Report writing was an essential part of police work. If he left what he'd learned in his notebook in his unreadable scrawl and got run down by a snowplow, his colleagues would have to start over. By now, it was second nature. The words flowed. But it took time when he could have been interviewing people, searching for the elusive key to this thing. When he printed the last report, he felt like a kid let out of school. He gave the secretary copies for Cote, then grabbed his jacket and left.

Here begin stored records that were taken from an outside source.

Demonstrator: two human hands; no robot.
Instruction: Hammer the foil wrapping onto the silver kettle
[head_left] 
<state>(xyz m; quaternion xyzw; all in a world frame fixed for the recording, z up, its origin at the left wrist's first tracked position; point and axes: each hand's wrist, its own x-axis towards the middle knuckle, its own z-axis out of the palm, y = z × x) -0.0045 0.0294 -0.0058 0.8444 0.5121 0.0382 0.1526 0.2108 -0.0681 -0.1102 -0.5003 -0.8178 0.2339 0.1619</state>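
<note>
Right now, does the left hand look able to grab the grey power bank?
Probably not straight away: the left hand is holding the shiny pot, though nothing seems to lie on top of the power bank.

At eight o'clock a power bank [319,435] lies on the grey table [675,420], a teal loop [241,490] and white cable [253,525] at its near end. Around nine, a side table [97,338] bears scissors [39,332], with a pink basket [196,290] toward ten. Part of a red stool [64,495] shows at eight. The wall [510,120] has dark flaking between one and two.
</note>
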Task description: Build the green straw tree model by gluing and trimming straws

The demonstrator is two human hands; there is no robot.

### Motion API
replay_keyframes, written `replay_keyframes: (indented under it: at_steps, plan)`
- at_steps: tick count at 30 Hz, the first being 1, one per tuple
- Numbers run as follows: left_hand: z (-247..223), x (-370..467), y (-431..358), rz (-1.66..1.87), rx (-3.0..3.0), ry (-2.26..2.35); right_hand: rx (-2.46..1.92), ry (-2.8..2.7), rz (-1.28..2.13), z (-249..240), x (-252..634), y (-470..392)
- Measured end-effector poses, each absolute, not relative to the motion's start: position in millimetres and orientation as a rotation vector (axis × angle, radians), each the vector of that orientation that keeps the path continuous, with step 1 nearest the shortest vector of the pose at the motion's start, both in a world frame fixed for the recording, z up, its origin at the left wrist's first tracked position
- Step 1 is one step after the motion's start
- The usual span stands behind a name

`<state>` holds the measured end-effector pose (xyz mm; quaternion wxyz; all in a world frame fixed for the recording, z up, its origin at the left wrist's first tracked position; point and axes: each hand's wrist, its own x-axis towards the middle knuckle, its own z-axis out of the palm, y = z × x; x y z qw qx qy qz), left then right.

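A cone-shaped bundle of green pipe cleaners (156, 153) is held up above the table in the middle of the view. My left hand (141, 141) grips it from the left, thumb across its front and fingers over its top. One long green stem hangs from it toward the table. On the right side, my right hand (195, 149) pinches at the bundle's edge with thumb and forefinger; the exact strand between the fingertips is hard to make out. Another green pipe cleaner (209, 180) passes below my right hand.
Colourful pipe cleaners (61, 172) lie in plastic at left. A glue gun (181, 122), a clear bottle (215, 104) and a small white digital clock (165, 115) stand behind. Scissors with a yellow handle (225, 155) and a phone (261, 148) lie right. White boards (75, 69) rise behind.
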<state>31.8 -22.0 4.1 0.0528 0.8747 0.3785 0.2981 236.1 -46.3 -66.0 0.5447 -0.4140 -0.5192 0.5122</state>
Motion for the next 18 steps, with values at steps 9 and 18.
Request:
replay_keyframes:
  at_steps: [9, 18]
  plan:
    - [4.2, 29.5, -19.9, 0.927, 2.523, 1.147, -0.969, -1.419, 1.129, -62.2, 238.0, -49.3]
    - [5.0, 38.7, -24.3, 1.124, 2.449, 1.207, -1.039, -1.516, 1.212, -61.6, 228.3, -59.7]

He crossed the parking lot under a sky that was spitting snow. By the time he hit the street, the sky wasn't spitting, it was heaving. Great, fluffy white gobs smacked against the windshield and surrounded him with a lace-curtain landscape. At the hospital, he parked in his usual spot, nodded to Charlie and went to the cafeteria to meet Betty Ling.

She was waiting by the door, a small, no-nonsense Asian woman with thick, cropped hair and big glasses. She wore a dull green dress, shapeless and too long, low black Oxford shoes and a thin black cardigan. The white collar and cuffs on the dress gave it a severity that reminded him of the nuns at school. She was probably only in her mid-thirties, yet he half expected that if his questions displeased her, she'd slap his knuckles with a ruler. Before they'd exchanged a word, he knew she would do her best not to help.